The problem: Copy each line below without leaving any out.

====

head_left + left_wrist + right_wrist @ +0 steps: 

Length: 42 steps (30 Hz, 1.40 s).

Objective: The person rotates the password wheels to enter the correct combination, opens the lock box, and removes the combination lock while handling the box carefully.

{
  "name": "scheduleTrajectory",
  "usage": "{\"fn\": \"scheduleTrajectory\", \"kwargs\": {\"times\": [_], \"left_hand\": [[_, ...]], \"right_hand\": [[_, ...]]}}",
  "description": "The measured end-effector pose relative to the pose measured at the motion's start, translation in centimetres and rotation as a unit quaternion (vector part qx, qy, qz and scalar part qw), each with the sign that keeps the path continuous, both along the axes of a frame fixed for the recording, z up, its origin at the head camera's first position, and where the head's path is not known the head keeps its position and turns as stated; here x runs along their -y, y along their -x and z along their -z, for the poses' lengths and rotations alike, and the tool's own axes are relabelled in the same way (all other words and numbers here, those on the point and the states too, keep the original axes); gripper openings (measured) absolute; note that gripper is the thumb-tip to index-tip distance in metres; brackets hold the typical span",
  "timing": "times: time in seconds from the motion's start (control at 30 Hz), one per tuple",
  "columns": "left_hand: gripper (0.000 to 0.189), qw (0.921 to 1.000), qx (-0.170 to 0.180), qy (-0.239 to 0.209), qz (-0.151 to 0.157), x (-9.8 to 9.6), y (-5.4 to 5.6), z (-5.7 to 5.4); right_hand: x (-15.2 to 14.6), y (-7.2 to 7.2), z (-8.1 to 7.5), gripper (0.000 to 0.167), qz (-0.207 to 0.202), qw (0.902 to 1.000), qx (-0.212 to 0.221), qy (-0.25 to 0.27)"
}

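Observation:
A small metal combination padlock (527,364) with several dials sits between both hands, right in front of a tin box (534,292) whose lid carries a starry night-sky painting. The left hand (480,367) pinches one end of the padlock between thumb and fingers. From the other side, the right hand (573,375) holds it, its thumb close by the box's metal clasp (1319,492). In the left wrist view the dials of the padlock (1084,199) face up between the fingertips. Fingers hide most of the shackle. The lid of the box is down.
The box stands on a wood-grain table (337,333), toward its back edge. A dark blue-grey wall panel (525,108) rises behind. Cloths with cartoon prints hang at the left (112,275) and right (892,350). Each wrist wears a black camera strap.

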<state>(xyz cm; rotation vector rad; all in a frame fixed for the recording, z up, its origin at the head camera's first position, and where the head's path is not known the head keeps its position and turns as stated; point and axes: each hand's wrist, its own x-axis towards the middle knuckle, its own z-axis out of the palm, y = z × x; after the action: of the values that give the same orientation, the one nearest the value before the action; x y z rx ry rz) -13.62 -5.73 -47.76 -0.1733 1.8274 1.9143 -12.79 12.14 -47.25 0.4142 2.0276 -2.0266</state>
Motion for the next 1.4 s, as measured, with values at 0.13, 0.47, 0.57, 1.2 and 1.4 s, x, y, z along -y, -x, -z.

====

Written response:
head_left + left_wrist + right_wrist @ +0 steps: 

Length: 42 steps (30 Hz, 1.40 s).

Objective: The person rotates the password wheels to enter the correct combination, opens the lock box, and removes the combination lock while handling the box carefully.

{
  "name": "scheduleTrajectory",
  "usage": "{\"fn\": \"scheduleTrajectory\", \"kwargs\": {\"times\": [_], \"left_hand\": [[_, ...]], \"right_hand\": [[_, ...]]}}",
  "description": "The measured end-effector pose relative to the pose measured at the motion's start, translation in centimetres and rotation as a unit quaternion (vector part qx, qy, qz and scalar part qw), each with the sign that keeps the path continuous, both along the axes of a frame fixed for the recording, z up, its origin at the head camera's first position, and where the head's path is not known the head keeps its position and turns as stated; here x runs along their -y, y along their -x and z along their -z, for the poses' lengths and rotations alike, and the tool's own axes are relabelled in the same way (all other words and numbers here, those on the point and the states too, keep the original axes); gripper openings (measured) absolute; note that gripper is the thumb-tip to index-tip distance in metres; brackets hold the typical span",
  "timing": "times: time in seconds from the motion's start (control at 30 Hz), one per tuple",
  "columns": "left_hand: gripper (0.000 to 0.189), qw (0.921 to 1.000), qx (-0.170 to 0.180), qy (-0.239 to 0.209), qz (-0.151 to 0.157), x (-9.8 to 9.6), y (-5.4 to 5.6), z (-5.7 to 5.4); right_hand: x (-15.2 to 14.6), y (-7.2 to 7.2), z (-8.1 to 7.5), gripper (0.000 to 0.167), qz (-0.207 to 0.202), qw (0.902 to 1.000), qx (-0.212 to 0.221), qy (-0.25 to 0.27)"
}

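Observation:
A small metal combination padlock (527,364) with several dials sits between both hands, right in front of a tin box (534,292) whose lid carries a starry night-sky painting. The left hand (480,367) pinches one end of the padlock between thumb and fingers. From the other side, the right hand (573,375) holds it, its thumb close by the box's metal clasp (1319,492). In the left wrist view the dials of the padlock (1084,199) face up between the fingertips. Fingers hide most of the shackle. The lid of the box is down.
The box stands on a wood-grain table (337,333), toward its back edge. A dark blue-grey wall panel (525,108) rises behind. Cloths with cartoon prints hang at the left (112,275) and right (892,350). Each wrist wears a black camera strap.
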
<state>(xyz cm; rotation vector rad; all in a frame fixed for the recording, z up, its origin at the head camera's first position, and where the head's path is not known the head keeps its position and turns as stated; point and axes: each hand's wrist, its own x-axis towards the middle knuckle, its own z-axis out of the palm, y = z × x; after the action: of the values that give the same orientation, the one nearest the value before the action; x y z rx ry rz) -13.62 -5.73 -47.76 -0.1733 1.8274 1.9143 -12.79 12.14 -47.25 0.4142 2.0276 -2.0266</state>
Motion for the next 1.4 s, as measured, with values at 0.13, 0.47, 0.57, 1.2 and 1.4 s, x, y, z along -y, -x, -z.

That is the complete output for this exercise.